┌──
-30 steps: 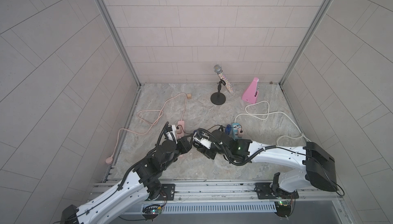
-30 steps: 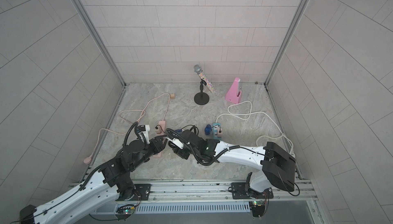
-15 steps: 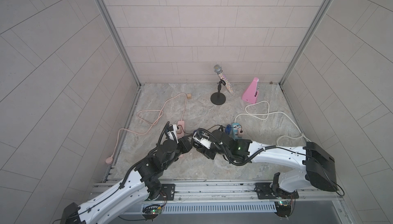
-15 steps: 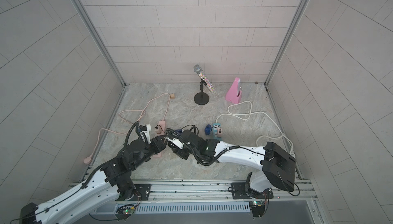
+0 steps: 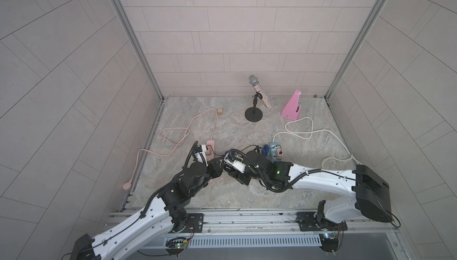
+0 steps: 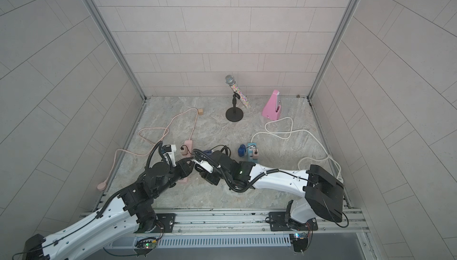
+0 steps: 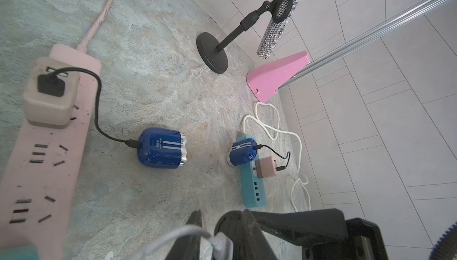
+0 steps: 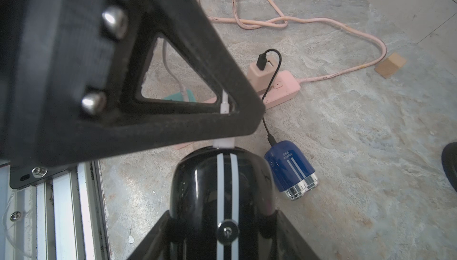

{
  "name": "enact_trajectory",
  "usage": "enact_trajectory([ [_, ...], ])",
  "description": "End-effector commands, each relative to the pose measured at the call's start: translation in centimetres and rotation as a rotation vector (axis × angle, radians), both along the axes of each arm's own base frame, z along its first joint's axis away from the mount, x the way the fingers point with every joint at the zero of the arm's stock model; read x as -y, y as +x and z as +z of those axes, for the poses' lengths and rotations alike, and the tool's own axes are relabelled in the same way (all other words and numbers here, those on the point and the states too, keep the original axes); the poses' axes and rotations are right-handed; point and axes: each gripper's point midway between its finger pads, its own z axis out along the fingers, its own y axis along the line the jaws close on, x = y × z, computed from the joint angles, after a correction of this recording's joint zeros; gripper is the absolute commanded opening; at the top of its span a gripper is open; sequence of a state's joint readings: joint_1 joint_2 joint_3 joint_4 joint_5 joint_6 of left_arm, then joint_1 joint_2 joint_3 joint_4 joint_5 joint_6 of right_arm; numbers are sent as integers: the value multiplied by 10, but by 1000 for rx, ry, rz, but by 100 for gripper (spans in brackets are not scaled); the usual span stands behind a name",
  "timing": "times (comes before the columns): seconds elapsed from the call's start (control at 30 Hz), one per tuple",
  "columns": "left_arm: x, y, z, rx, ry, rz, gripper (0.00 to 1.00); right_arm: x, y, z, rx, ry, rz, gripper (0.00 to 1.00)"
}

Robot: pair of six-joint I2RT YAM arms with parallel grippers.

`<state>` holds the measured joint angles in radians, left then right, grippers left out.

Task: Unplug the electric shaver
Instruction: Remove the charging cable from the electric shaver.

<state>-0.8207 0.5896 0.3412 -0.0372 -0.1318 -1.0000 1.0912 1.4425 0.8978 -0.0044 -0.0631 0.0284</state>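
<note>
At the near middle of the floor, your right claw [image 8: 222,213] is clamped on the black shaver [image 8: 217,184], one finger down each flank and the power button facing the wrist camera. Your left claw [image 7: 221,211] stands narrow around the white plug [image 8: 223,143], which is seated in the shaver's far end. Whether its pads actually press the plug cannot be told. The white cable [image 7: 173,236] leads off from there. The front rail [image 8: 61,209] lies just beside the grip on the near side, so you have little room that way. Just past the plug, a blue shaver [image 8: 290,169] lies on its side, corded to a beige adapter [image 8: 259,73] on the pink power strip [image 8: 284,90], which runs close along your left arm. Behind your right wrist sits the teal power strip [image 5: 273,151], with a second blue shaver [image 5: 265,150] on it. The stone floor [image 5: 237,132] is bare between the two strips, out toward the microphone stand [image 5: 254,115].
</note>
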Motion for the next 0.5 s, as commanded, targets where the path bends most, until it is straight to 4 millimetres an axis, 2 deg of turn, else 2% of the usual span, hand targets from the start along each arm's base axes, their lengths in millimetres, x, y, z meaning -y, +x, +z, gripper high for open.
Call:
enact_trajectory([
  [0.0, 0, 2, 1, 9, -32, 16, 32, -3, -1, 15, 24, 51, 6, 32],
  [0.13, -2, 1, 3, 17, -38, 22, 29, -4, -2, 16, 24, 53, 9, 32],
  [0.33, -4, 1, 6, 24, -43, 27, 19, -4, -3, 17, 24, 61, 10, 31],
  [0.47, -1, 1, 4, 23, -49, 19, 18, -6, -4, 17, 19, 66, 14, 31],
])
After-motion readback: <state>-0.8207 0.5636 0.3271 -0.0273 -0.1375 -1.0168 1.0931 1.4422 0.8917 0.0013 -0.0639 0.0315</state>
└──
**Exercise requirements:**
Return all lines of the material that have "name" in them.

**Expected answer:**
  "name": "enact_trajectory",
  "description": "End-effector commands, each relative to the pose measured at the call's start: translation in centimetres and rotation as a rotation vector (axis × angle, radians), both along the axes of each arm's own base frame, z along its first joint's axis away from the mount, x the way the fingers point with every joint at the zero of the arm's stock model; read x as -y, y as +x and z as +z of those axes, for the poses' lengths and rotations alike, and the tool's own axes are relabelled in the same way (all other words and numbers here, those on the point and the states too, keep the original axes); the poses' axes and rotations are right-handed; point and axes: each gripper's point midway between its finger pads, its own z axis out along the fingers, its own y axis along the line the jaws close on, x = y × z, computed from the joint angles, after a correction of this recording's joint zeros; gripper is the absolute commanded opening; at the top of its span a gripper is open; sequence of a state's joint readings: joint_1 joint_2 joint_3 joint_4 joint_5 joint_6 of left_arm, then joint_1 joint_2 joint_3 joint_4 joint_5 joint_6 of right_arm; numbers are sent as integers: the value multiplied by 10, but by 1000 for rx, ry, rz, but by 100 for gripper (spans in brackets are not scaled); the usual span stands behind a name",

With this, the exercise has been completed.